Online Information and Database Access or Retrieval (OIDAR) services are digital services delivered over the internet or an electronic network, where the supply is essentially automated and involves minimal human intervention, and which would be impossible to provide without information technology. Examples include streaming media, cloud-based software, downloadable e-books and digital content, online gaming, web-hosting, and automated online advisory services. The concept is defined under the IGST Act and its associated rules.
Does an offshore OIDAR supplier need to register for GST in India even without any physical presence?
Yes, if the OIDAR supplier makes supplies to non-taxable recipients (typically individual consumers, i.e., B2C) located in India. A simplified registration scheme exists precisely because these suppliers have no fixed establishment in India — registration is obtained on Form GST REG-10, and the supplier can appoint a person in India for compliance purposes, though this is not always mandatory depending on the specific facts. If the OIDAR supply is instead made to a GST-registered business (B2B) in India, the recipient business typically discharges GST under reverse charge, and the offshore supplier does not need to register for that specific B2B transaction.
How does GSTR-5A determine which supplies are 'made in India' for a digital service with no physical delivery?
Because OIDAR services have no physical delivery point, the place of supply and recipient location are determined using proxy indicators specified in the rules — such as the recipient's billing address, the internet protocol (IP) address of the device used, the recipient's bank account details used for payment, the country code of the SIM card used, or the location of the recipient's fixed landline through which the service is received. Two or more non-contradictory indicators are typically used together to establish the recipient's location in India.
What is an Input Service Distributor (ISD) and why would a business need one?
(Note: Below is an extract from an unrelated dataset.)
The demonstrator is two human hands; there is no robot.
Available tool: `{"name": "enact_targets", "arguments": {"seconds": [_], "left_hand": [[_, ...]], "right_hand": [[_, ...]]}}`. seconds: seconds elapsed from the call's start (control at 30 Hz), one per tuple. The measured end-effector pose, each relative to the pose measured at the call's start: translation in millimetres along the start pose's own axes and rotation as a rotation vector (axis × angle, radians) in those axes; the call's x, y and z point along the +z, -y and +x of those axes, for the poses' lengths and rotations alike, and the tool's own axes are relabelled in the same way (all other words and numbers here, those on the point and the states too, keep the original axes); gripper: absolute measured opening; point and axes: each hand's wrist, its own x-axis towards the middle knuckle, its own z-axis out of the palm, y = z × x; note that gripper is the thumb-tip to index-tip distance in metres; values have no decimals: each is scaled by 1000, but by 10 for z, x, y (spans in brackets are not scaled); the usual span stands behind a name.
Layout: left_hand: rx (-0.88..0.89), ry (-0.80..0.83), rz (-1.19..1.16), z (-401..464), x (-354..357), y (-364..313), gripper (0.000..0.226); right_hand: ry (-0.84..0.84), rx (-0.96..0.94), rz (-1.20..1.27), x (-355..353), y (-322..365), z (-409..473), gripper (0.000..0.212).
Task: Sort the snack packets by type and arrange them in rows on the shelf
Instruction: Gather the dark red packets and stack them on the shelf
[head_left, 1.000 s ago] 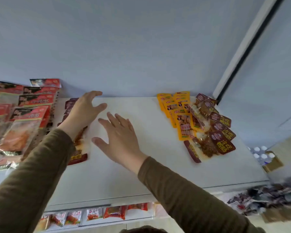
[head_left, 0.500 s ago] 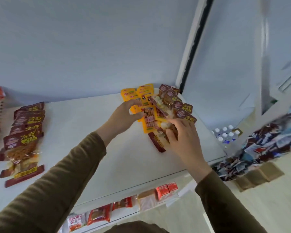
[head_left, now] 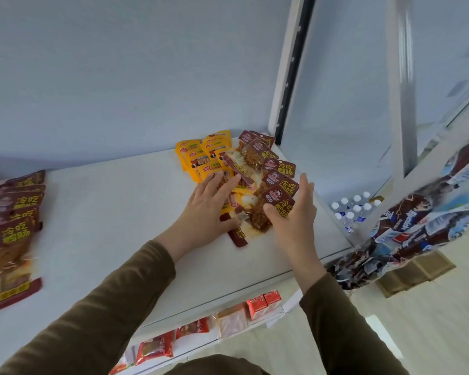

An Input Service Distributor is an office of a business — typically the head office, corporate office, or a shared-services centre — that receives tax invoices for input services procured centrally (audit fees, group insurance, software licences, legal and consultancy fees, and similar) on behalf of its branches or units registered under different GSTINs, and distributes the input tax credit on those invoices proportionately to the recipient units. ISD registration is a distinct registration category under Section 24 of the CGST Act, mandatory for any office intending to perform this distribution function — a business cannot distribute common input service credit to its branch GSTINs without first holding ISD registration.
How is ISD credit distributed among recipient units — is it always an equal split?
No. Credit is distributed to recipient units in the same ratio as the turnover of each recipient unit to the aggregate turnover of all recipient units during the relevant period (the immediately preceding financial year, or the last quarter for which turnover figures are available, as prescribed under the CGST Rules), not on an equal basis and not on the ISD's own discretion. Certain categories of input service credit that relate exclusively to one particular recipient unit must be distributed only to that unit, not pro-rated across all units.
What is the due date for GSTR-6 and what happens if it is filed late?
GSTR-6 is due on the 13th of the month following the tax period. Unlike GSTR-1/GSTR-3B, GSTR-6 has no concept of a 'nil return' waiver in the same way — if any input service invoice has been received during the period, distribution and filing are required. Late filing attracts late fee under the CGST Act and, more materially, delays the recipient GSTINs' ability to claim the distributed credit in their own returns for that period.
Can an ISD claim GST refunds or use the distributed credit for its own output tax liability?
No. An ISD, in that specific registration capacity, does not have its own output tax liability arising from the distribution activity and does not use the credit itself — it exists solely to receive and pass on eligible input service credit to the recipient units that are actually liable to pay output tax. Ineligible or blocked credit under Section 17(5) must be excluded from distribution altogether, not distributed and then reversed by the recipient.
Who is required to deduct TDS under GST, and is it the same as Income Tax TDS?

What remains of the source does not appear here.